__WHAT THE EXERCISE ASKS__. Output the listing below, all of it, exactly as given.

----- RECORDED INFORMATION -----

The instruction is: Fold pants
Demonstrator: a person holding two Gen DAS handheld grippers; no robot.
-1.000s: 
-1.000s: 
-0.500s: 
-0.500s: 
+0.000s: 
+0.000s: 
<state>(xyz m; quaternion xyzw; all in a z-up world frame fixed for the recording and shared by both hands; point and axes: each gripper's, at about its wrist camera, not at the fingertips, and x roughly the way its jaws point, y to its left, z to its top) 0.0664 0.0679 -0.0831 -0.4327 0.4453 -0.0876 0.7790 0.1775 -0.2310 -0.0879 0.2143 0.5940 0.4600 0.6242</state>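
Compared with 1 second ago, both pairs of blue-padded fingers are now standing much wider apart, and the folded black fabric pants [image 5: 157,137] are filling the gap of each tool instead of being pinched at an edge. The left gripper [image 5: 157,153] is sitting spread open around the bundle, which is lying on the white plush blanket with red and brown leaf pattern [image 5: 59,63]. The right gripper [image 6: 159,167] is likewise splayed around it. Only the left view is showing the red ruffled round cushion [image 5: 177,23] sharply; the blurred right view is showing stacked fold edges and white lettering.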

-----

__ANSWER TO THE PROBLEM__.
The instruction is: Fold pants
Demonstrator: a person holding two Gen DAS handheld grippers; no robot.
-1.000s: 
-1.000s: 
-0.500s: 
-0.500s: 
+0.000s: 
+0.000s: 
<state>(xyz m; quaternion xyzw; all in a z-up world frame fixed for the recording and shared by both hands; point and axes: each gripper's, at about its wrist camera, not at the fingertips, and x roughly the way its jaws point, y to its left, z to its top) 0.0664 0.0679 -0.0831 -0.4327 0.4453 -0.0876 0.7790 0.1775 -0.2310 -0.0879 0.2143 0.5940 0.4600 0.6242</state>
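Compared with 1 second ago, both pairs of blue-padded fingers are now standing much wider apart, and the folded black fabric pants [image 5: 157,137] are filling the gap of each tool instead of being pinched at an edge. The left gripper [image 5: 157,153] is sitting spread open around the bundle, which is lying on the white plush blanket with red and brown leaf pattern [image 5: 59,63]. The right gripper [image 6: 159,167] is likewise splayed around it. Only the left view is showing the red ruffled round cushion [image 5: 177,23] sharply; the blurred right view is showing stacked fold edges and white lettering.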

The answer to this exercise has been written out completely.